**Problem statement**
The data is to be repeated exactly, with the images removed.

**Data shown**
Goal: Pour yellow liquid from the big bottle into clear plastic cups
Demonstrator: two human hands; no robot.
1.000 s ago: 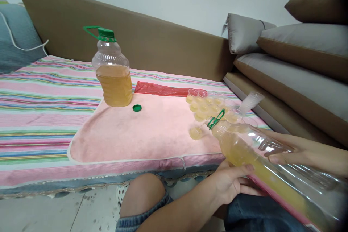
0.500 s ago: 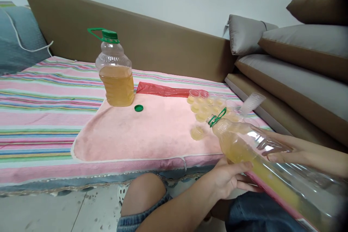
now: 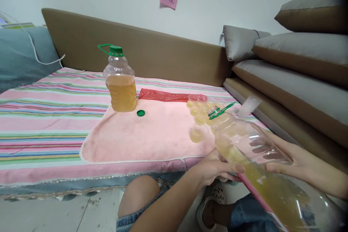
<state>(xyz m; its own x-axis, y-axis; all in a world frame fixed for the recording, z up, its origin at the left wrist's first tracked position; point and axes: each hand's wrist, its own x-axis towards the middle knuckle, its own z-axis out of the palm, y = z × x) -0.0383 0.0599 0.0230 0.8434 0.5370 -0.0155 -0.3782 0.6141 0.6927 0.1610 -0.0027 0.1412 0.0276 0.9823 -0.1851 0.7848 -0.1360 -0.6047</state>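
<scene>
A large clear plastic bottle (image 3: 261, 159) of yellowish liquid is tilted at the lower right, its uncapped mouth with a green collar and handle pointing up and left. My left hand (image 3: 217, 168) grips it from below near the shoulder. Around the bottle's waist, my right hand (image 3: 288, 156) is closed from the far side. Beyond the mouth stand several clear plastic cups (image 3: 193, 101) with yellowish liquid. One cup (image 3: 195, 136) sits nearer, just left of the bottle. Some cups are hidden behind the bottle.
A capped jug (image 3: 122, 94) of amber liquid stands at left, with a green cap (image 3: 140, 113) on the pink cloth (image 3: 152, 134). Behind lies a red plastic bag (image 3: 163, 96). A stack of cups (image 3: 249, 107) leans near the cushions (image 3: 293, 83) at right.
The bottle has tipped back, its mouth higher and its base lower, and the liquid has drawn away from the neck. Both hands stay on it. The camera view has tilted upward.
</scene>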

**Finished exercise**
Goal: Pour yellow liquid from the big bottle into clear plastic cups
Demonstrator: two human hands; no robot.
1.000 s ago: 
0.500 s ago: 
now: 
<state>(xyz m; its own x-axis, y-axis; all in a world frame fixed for the recording, z up, its origin at the left wrist's first tracked position; point and axes: each hand's wrist, its own x-axis towards the middle knuckle, its own z-axis out of the palm, y = z × x) -0.0383 0.0599 0.0230 0.8434 0.5370 -0.0155 -0.3782 0.6141 0.6927 0.1610 -0.0027 0.1412 0.0276 0.9823 -0.1851 0.7848 -0.1360 -0.6047</state>
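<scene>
A large clear plastic bottle (image 3: 261, 159) of yellowish liquid is tilted at the lower right, its uncapped mouth with a green collar and handle pointing up and left. My left hand (image 3: 217, 168) grips it from below near the shoulder. Around the bottle's waist, my right hand (image 3: 288, 156) is closed from the far side. Beyond the mouth stand several clear plastic cups (image 3: 193, 101) with yellowish liquid. One cup (image 3: 195, 136) sits nearer, just left of the bottle. Some cups are hidden behind the bottle.
A capped jug (image 3: 122, 94) of amber liquid stands at left, with a green cap (image 3: 140, 113) on the pink cloth (image 3: 152, 134). Behind lies a red plastic bag (image 3: 163, 96). A stack of cups (image 3: 249, 107) leans near the cushions (image 3: 293, 83) at right.
The bottle has tipped back, its mouth higher and its base lower, and the liquid has drawn away from the neck. Both hands stay on it. The camera view has tilted upward.
</scene>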

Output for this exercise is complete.